For the last 13 years I have been studying St Francis of Assisi and the two great Franciscan teachers St Bonaventure and Duns Scotus and their potential relationships to modern science. (Hence my user name Cosmicscotus, also used in website of the same name if you want to seek it out).
Francis well documented love of nature was taken up by St Bonaventure in his work on prayer “The Mind’s Journey to God” as first stage of contemplation, the examination of the external world of life as it all comes from God. It unites study of the world with revelation. The scientific is spiritual. I find also Duns Scotus emphasis of God as original and continuing cause of all that exists takes us back to cosmic origins and also onwards into the future in which in Christ gathers all things to Himself.

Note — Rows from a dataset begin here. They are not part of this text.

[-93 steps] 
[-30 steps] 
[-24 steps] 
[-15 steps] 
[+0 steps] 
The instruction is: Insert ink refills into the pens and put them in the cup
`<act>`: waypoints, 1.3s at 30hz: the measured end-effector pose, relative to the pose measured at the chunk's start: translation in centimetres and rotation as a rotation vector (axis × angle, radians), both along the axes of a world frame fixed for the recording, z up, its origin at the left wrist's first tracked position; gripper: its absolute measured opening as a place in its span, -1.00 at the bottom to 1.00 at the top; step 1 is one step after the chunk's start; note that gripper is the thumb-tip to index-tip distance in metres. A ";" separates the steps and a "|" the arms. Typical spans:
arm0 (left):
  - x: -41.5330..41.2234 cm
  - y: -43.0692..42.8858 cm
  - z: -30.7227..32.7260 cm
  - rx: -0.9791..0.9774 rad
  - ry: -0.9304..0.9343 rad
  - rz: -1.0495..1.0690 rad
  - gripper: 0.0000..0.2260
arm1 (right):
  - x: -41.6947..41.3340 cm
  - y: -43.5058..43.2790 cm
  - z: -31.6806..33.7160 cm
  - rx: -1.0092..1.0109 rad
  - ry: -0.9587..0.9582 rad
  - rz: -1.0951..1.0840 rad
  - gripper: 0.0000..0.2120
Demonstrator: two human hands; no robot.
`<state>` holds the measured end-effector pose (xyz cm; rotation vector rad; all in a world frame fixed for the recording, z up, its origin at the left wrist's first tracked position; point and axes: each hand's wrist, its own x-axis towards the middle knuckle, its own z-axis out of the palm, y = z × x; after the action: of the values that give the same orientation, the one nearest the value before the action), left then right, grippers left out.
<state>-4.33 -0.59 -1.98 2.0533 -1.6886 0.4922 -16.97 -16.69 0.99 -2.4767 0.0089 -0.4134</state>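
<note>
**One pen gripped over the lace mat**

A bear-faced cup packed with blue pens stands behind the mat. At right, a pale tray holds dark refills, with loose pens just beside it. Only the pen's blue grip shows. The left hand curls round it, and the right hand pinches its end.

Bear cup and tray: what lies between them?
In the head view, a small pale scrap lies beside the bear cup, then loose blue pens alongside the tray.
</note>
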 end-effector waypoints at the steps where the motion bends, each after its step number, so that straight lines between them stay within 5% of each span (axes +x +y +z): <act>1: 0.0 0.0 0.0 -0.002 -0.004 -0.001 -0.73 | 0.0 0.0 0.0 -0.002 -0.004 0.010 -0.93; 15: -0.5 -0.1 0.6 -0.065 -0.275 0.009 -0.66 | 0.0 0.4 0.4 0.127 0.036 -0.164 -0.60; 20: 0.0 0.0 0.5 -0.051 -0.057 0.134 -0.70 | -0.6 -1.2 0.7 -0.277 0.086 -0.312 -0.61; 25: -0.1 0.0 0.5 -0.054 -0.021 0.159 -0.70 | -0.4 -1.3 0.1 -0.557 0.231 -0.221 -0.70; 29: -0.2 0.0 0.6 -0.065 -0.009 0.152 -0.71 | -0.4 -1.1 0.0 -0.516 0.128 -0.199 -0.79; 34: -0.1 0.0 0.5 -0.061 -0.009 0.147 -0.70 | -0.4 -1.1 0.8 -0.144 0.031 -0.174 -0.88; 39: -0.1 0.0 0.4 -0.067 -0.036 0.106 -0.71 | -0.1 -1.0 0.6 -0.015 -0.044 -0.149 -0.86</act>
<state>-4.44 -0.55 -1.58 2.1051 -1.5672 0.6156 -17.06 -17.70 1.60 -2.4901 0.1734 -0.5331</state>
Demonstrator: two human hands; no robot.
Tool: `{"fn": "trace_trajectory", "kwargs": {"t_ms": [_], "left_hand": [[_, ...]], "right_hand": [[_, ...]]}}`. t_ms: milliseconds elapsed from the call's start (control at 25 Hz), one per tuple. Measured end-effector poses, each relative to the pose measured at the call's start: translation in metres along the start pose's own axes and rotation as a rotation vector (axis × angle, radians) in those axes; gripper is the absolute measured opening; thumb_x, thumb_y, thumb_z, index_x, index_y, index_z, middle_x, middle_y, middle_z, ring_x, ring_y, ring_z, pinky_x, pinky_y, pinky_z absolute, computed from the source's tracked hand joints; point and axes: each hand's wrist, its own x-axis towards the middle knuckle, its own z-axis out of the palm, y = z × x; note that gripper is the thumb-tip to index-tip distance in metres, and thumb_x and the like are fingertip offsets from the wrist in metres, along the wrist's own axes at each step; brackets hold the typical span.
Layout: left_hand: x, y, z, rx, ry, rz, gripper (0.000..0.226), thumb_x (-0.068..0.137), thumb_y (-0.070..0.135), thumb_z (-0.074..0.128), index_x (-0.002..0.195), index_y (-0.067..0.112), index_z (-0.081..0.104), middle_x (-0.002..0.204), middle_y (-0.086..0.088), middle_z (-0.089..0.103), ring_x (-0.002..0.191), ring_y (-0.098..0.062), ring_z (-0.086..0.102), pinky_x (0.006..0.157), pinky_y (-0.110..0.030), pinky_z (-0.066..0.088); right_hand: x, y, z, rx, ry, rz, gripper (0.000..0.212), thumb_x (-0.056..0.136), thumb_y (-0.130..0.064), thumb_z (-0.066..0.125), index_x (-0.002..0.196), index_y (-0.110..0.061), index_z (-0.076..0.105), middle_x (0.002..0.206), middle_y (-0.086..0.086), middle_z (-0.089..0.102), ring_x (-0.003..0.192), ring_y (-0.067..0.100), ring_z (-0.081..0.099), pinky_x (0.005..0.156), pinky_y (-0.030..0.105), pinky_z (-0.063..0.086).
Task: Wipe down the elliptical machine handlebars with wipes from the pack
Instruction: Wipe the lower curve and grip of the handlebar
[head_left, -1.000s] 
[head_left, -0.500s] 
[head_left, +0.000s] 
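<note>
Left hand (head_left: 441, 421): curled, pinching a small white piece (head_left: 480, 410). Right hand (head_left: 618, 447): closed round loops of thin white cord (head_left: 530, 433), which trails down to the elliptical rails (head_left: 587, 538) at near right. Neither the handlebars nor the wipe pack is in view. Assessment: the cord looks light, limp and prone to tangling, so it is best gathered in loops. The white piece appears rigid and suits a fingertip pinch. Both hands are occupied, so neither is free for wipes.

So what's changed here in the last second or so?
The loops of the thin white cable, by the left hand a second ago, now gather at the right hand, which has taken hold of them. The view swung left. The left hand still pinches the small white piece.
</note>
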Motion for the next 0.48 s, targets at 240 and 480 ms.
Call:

For me both those aspects link us with evolution of all life initiated by God and continued by God. It links us with the ancient past and present complexity of ecological relationships and that we are not separate from it. In this way evolution underlines our connectedness to all life past, present and still to come. Too much traditional theology has marked a separation of humanity from the rest of life that has had devastating consequences in the way we have abused and continue to abuse the world. So from knowledge of evolution and ecological studies it may help us reestablish a divine connectedness to all of life, the wider scope of our spiritual walk with God and the seeking of social justice and care of the planet as our common home and responsibility.
We should still have awe and wonder of all life that has come from God in the vast history of our planet, see ourselves as part of a great drama of life that is still unfolding and to which we need to respond in love and service and protection.